WHAT YOU ARE ASKED TO DO: The expected output is the complete listing, copied exactly.

SUPPLIED DATA:
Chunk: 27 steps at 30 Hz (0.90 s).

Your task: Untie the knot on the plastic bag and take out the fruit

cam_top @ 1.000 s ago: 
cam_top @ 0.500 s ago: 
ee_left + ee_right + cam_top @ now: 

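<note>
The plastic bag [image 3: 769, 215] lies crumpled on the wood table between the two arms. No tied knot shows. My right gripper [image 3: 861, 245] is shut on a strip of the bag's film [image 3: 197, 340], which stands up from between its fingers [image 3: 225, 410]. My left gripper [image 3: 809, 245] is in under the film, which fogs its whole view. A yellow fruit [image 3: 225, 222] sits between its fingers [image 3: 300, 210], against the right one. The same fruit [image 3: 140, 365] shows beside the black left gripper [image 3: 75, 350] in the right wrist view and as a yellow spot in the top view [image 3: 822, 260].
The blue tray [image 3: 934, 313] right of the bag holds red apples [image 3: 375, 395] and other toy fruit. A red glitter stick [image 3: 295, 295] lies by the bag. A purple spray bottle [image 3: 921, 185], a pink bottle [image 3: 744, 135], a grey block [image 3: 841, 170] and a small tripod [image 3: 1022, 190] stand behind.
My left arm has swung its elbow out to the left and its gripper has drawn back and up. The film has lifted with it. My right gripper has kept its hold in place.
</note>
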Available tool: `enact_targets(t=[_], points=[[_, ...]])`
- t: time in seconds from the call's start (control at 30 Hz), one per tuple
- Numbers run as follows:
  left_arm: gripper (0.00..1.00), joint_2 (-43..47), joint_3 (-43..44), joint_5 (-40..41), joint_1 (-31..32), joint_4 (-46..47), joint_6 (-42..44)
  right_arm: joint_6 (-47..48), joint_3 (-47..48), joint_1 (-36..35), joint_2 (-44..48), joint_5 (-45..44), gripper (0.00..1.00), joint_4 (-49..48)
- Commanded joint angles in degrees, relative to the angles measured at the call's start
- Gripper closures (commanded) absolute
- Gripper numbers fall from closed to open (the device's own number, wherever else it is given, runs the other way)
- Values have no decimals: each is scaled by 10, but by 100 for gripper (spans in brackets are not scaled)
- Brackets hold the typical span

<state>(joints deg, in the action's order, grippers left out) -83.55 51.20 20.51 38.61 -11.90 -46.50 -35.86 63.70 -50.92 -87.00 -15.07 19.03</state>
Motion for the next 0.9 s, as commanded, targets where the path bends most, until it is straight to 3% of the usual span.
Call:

RESPONSE TO THE EXERCISE:
Chunk: 27 steps at 30 Hz (0.90 s).

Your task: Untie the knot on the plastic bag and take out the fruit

cam_top @ 1.000 s ago: 
cam_top @ 0.500 s ago: 
ee_left + ee_right + cam_top @ now: 

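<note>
The plastic bag [image 3: 769, 215] lies crumpled on the wood table between the two arms. No tied knot shows. My right gripper [image 3: 861, 245] is shut on a strip of the bag's film [image 3: 197, 340], which stands up from between its fingers [image 3: 225, 410]. My left gripper [image 3: 809, 245] is in under the film, which fogs its whole view. A yellow fruit [image 3: 225, 222] sits between its fingers [image 3: 300, 210], against the right one. The same fruit [image 3: 140, 365] shows beside the black left gripper [image 3: 75, 350] in the right wrist view and as a yellow spot in the top view [image 3: 822, 260].
The blue tray [image 3: 934, 313] right of the bag holds red apples [image 3: 375, 395] and other toy fruit. A red glitter stick [image 3: 295, 295] lies by the bag. A purple spray bottle [image 3: 921, 185], a pink bottle [image 3: 744, 135], a grey block [image 3: 841, 170] and a small tripod [image 3: 1022, 190] stand behind.
My left arm has swung its elbow out to the left and its gripper has drawn back and up. The film has lifted with it. My right gripper has kept its hold in place.
</note>
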Available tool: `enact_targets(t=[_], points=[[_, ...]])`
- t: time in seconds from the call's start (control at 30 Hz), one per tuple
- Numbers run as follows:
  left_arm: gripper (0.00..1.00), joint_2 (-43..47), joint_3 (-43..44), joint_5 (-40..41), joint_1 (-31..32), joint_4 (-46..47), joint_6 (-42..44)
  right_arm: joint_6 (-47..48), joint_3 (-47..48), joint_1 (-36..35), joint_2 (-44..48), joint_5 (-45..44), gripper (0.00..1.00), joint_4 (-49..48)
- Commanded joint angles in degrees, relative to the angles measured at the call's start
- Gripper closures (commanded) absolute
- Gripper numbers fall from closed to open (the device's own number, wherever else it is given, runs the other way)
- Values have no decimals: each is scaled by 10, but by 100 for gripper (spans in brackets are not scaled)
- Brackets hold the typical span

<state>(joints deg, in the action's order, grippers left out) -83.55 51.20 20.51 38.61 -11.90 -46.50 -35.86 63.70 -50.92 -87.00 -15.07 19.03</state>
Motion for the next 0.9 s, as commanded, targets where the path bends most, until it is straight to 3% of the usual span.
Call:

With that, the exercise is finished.